- **PROMPT**: List all lines of the data containing the word "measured".

╔══

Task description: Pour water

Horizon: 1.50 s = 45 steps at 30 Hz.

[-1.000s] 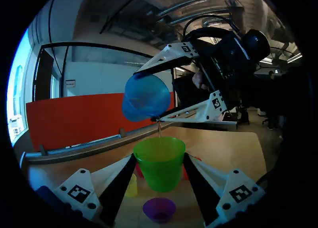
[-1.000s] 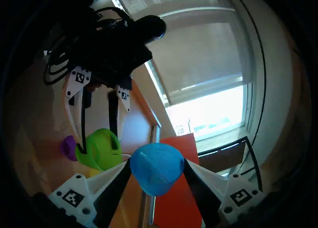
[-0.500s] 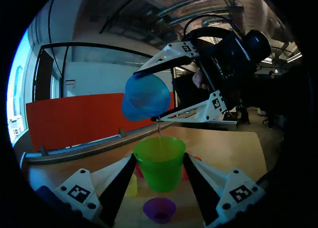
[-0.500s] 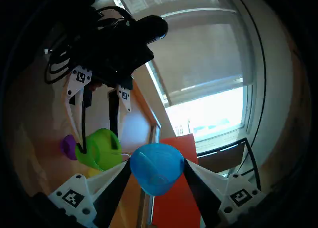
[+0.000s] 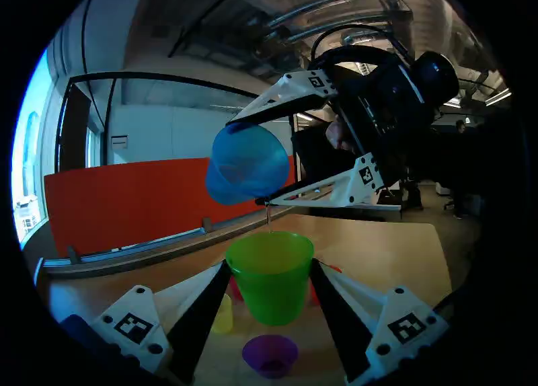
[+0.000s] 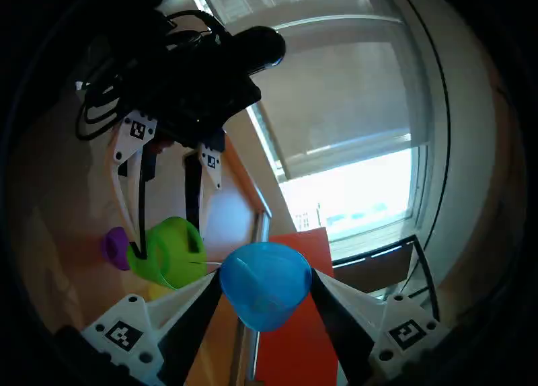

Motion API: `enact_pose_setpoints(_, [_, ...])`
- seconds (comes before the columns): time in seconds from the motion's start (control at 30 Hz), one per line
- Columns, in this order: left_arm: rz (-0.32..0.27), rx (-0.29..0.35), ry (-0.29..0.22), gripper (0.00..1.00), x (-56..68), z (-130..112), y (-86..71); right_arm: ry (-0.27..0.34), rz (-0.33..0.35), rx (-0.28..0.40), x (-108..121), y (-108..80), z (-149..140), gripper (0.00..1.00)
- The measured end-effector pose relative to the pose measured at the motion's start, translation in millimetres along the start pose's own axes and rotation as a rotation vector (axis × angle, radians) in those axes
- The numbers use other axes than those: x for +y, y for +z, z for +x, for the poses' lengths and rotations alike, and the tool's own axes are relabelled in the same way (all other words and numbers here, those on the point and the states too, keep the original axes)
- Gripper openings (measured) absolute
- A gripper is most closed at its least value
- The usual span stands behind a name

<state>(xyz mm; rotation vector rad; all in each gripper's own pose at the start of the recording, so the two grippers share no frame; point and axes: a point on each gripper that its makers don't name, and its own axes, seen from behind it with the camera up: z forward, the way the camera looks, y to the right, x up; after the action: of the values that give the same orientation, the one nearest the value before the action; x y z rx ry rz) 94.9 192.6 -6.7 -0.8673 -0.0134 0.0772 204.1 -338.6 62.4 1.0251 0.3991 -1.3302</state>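
Both close views face each other, sharing the green cup and blue cup.

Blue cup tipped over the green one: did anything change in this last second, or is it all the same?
Hardly anything. The blue cup stays tipped above the green cup, a thin trickle still falling from its lip. The right gripper keeps its fingers shut on the blue cup, the left gripper on the green one. The purple cup has not moved.

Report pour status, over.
Left tool shut on green plastic cup. Right tool shut on blue plastic cup, tipped above it. Thin water stream falling in. Small purple cup below, apart.
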Motion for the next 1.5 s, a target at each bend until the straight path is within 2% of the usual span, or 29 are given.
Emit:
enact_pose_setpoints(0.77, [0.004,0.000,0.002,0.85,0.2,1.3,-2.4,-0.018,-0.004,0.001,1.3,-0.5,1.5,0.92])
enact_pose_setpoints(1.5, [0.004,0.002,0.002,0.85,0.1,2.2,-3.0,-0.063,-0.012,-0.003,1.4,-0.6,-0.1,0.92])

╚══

- **EXERCISE ANSWER**:
- The measured end-effector pose relative to the pose measured at the motion's start, translation in millimetres along the start pose's own axes and rotation as a rotation vector (axis × angle, radians) in those axes
- Gripper openings (measured) absolute

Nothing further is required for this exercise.